Shell ScriptingValidationDatabase CentricAdvancedMay 2026

Shell Scripting Database Centric: Data Validation Scripts

Assert data quality after imports and migrations — row count checks, referential integrity probes, duplicate detection, range validation, cardinality checks, and statistical anomaly detection.

Every data pipeline has a validation step — or should. Shell scripts that validate database contents after imports, migrations, and ETL runs catch data quality problems before they propagate to downstream systems.
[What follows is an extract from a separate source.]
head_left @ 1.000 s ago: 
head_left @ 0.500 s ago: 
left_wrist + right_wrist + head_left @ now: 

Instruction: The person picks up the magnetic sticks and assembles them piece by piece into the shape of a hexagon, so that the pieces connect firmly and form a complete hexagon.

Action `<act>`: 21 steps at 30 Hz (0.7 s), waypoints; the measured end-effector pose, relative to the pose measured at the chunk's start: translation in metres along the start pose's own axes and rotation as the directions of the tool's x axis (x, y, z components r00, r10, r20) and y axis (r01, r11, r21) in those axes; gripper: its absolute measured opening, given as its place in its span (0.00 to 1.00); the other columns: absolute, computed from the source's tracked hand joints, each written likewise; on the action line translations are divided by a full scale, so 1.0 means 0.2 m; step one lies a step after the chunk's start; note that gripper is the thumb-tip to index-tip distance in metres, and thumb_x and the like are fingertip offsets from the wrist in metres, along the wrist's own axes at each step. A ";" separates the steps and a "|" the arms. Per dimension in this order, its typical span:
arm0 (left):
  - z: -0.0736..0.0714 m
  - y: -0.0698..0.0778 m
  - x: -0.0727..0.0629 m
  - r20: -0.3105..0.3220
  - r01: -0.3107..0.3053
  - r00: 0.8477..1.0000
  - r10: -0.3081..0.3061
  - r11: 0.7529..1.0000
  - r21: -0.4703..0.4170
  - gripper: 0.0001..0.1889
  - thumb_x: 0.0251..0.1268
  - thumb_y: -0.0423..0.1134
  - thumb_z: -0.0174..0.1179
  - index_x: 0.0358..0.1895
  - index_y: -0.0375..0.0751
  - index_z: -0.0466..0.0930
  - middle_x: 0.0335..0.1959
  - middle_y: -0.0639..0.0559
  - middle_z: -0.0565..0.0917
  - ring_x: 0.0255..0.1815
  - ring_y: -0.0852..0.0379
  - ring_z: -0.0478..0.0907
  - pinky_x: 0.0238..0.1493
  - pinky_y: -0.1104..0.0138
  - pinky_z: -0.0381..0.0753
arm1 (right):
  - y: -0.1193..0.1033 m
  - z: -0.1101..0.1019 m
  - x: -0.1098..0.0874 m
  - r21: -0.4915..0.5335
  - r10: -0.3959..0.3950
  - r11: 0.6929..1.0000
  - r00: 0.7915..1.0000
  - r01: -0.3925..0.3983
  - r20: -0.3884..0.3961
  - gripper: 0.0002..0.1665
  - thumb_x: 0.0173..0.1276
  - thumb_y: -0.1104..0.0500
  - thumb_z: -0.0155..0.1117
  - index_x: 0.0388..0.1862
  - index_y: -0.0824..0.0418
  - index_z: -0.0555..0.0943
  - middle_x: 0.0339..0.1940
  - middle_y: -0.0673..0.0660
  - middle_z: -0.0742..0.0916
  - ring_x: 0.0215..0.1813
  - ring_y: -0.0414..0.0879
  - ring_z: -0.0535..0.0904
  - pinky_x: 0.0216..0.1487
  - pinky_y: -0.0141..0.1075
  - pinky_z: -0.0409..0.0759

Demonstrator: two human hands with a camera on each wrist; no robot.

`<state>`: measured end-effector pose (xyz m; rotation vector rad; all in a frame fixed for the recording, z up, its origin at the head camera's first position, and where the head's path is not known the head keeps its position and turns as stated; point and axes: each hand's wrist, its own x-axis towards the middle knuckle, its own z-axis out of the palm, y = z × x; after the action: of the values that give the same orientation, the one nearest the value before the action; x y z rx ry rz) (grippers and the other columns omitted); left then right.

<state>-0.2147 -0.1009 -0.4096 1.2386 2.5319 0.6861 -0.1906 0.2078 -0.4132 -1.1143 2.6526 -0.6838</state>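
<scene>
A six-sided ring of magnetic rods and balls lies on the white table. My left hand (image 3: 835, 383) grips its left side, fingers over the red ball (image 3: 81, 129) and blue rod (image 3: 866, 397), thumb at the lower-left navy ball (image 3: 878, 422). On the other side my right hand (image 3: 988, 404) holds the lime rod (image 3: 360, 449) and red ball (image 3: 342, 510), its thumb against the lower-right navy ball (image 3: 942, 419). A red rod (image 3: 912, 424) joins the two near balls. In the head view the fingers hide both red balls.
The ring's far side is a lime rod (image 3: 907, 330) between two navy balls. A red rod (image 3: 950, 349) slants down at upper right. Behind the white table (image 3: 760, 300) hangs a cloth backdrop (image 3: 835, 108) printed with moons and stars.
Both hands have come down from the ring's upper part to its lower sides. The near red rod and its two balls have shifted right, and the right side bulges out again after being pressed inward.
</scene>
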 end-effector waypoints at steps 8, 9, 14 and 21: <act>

This page covers row count checks, referential integrity probes, range validations, and duplicate detection.

BASH
#!/usr/bin/env bash
# validate_import.sh — Validate a CSV import into MySQL

set -euo pipefail

DB_CONF="/etc/myapp/mysql.conf"
db() { mysql --defaults-file="${DB_CONF}" -BNs -D myapp -e "$1"; }
ERRORS=0

check() {
  local name="$1" condition="$2"
  local result
  result=$(db "${condition}")
  if [[ "${result}" == "1" ]]; then
    printf "  %-40s PASS\n" "${name}"
  else
    printf "  %-40s FAIL (got: %s)\n" "${name}" "${result}"
    (( ERRORS++ ))
  fi
}

echo "=== Data Validation: $(date +%Y-%m-%d) ==="

# Row count checks
check "users table not empty"        "SELECT COUNT(*) > 0 FROM users"
check "all users have email"         "SELECT COUNT(*) = 0 FROM users WHERE email IS NULL OR email = ''"
check "email uniqueness"             "SELECT COUNT(email) = COUNT(DISTINCT email) FROM users"
check "no future created_at"         "SELECT COUNT(*) = 0 FROM users WHERE created_at > NOW()"
check "active flag valid"            "SELECT COUNT(*) = 0 FROM users WHERE active NOT IN (0,1)"

# Referential integrity
check "orders have valid user_id"    "SELECT COUNT(*) = 0 FROM orders o LEFT JOIN users u ON u.id=o.user_id WHERE u.id IS NULL"
check "order_items have valid order" "SELECT COUNT(*) = 0 FROM order_items oi LEFT JOIN orders o ON o.id=oi.order_id WHERE o.id IS NULL"

# Range validations
check "order totals non-negative"    "SELECT COUNT(*) = 0 FROM orders WHERE total < 0"
check "order totals reasonable"      "SELECT COUNT(*) = 0 FROM orders WHERE total > 100000"

echo ""
echo "  Results: ${ERRORS} failures"
(( ERRORS > 0 )) && { echo "  VALIDATION FAILED"; exit 1; }
echo "  All validations passed"
BASH
# ── Find duplicate emails ─────────────────────────────────
mysql --defaults-file="${DB_CONF}" -BNs myapp -e "
  SELECT email, COUNT(*) AS cnt
  FROM users
  GROUP BY email
  HAVING cnt > 1
  ORDER BY cnt DESC
  LIMIT 20" | awk -F$'\t' '{printf "  DUPLICATE: %-40s %d times\n",$1,$2}'

# ── Detect orphaned records ────────────────────────────────
mysql --defaults-file="${DB_CONF}" -BNs myapp -e "
  SELECT COUNT(*) FROM order_items oi
  WHERE NOT EXISTS (SELECT 1 FROM orders o WHERE o.id=oi.order_id)" |   xargs -I{} bash -c '[ {} -gt 0 ] && echo "WARN: {} orphaned order_items"'

# ── Check column cardinality (detect runaway enums) ────────
mysql --defaults-file="${DB_CONF}" -BNs myapp -e "
  SELECT status, COUNT(*) FROM orders GROUP BY status ORDER BY 2 DESC"

# ── Statistical anomaly check ─────────────────────────────
mysql --defaults-file="${DB_CONF}" -BNs myapp -e "
  SELECT
    AVG(total) AS mean,
    STDDEV(total) AS stddev,
    MIN(total) AS min_val,
    MAX(total) AS max_val,
    COUNT(*) AS cnt
  FROM orders
  WHERE DATE(created_at) = CURDATE()" |   awk -F$'\t' '{
    if ($1 > 0 && $4/$1 > 10)
      printf "WARN: Max order (%.2f) is >10x average (%.2f)\n",$4,$1
  }' 
✔ Validati — Run validation after every import and migration. Use COALESCE and IS NULL checks for nullable columns. Always check referential integrity after bulk inserts. Store validation results to a log file for audit trails. Make the script exit non-zero on any failure so CI/CD pipelines can gate on it.